Update, 9 August 2019.
In its brief, the FCC backed down from what appeared to be a blanket assertion that all publicly owned property within the public right of way is the same thing as the public right of way. This preemption of local property rights only applies “when the property in question is controlled by the same government entity that controls the rights-of-way”, the brief said.
By that reasoning, if a city owns a light pole along a road controlled by a state agency such as Caltrans, it can charge a mobile carrier as much as it wants to use it. But the rent for another city pole, located just around the corner on a side street maintained by the city, would be limited to $270 a year. And that’s just a simple example. California has a complex web of jurisdictions, with federal, state, county, city, special district and tribal authority constantly overlapping.
The FCC brief also goes through considerable legal contortions to extend its preemption to publicly-owned electric utilities, even if those utilities don’t control the right of way in question. I’m still trying to unravel that.
Whatever else the FCC thinks it’s doing, it is not making things simpler for cities or mobile carriers.

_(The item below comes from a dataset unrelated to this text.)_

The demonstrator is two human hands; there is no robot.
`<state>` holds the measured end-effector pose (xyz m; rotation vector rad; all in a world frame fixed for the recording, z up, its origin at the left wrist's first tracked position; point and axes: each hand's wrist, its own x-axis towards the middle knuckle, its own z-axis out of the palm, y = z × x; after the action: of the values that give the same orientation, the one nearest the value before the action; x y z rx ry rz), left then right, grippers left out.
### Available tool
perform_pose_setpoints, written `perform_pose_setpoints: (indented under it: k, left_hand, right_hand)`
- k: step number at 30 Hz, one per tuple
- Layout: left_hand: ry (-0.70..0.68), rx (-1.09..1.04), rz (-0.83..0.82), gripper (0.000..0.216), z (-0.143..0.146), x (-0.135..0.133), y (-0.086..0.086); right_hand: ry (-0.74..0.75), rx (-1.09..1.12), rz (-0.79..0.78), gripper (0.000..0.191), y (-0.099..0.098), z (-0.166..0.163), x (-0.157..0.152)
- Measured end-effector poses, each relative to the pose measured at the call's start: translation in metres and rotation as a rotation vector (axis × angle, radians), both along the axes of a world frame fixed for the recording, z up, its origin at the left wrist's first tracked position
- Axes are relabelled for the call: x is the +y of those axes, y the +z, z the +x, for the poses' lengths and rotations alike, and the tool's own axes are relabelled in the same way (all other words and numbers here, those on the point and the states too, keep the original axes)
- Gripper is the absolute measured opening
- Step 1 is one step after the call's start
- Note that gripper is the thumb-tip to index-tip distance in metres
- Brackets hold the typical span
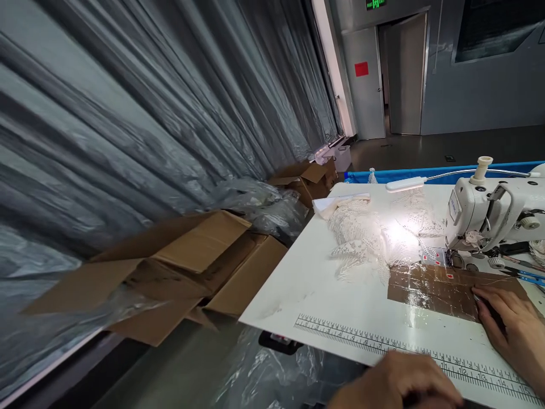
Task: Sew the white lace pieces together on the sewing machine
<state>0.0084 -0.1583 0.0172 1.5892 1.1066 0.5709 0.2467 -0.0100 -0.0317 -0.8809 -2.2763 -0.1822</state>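
Observation:
My right hand (511, 324) rests on the right part of a brown, tape-covered sheet (426, 292) on the sewing table. Its thumb and index finger come together at the sheet's surface; a small pale spot shows at their tips, too small to name. At the table's front edge, my left hand (394, 380) is blurred and cut off by the frame, its fingertips hidden. Beyond the brown sheet stands a white sewing machine (481, 210), its needle area near the sheet's far edge. White lace fabric (361, 227) lies bunched left of the machine under a bright lamp (406, 183).
A printed ruler (383, 343) runs along the front of the white tabletop (306, 284). Blue-handled snips (530, 276) lie at right. Left of the table are an open cardboard box (204, 250), clear plastic bags (272, 204) and a grey curtain (170, 102).

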Motion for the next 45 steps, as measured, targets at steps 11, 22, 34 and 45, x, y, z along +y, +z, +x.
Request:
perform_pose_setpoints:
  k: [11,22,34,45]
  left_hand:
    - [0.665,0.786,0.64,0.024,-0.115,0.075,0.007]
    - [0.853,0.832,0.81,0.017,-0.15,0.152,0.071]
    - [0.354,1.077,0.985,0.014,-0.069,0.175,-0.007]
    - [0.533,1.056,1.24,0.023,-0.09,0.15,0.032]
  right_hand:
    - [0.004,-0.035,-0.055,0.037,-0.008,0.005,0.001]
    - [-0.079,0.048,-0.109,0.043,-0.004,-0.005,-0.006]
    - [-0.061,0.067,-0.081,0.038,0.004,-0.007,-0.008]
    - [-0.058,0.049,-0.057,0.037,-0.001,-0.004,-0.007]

The Federal Communications Commission defended its sweeping preemption of local government property rights, permitting authority and control of the public right of way in a (not so) brief filed last night with the San Francisco-based ninth circuit federal appeals court. Click here for the full set. At first glance, it appears to restate previous arguments made in its original orders and in subsequent court proceedings. It’s 187 pages, with nearly 700 pages of back up documents. I’ll have a summary on Monday, but if there are hidden gems I’ll post an update.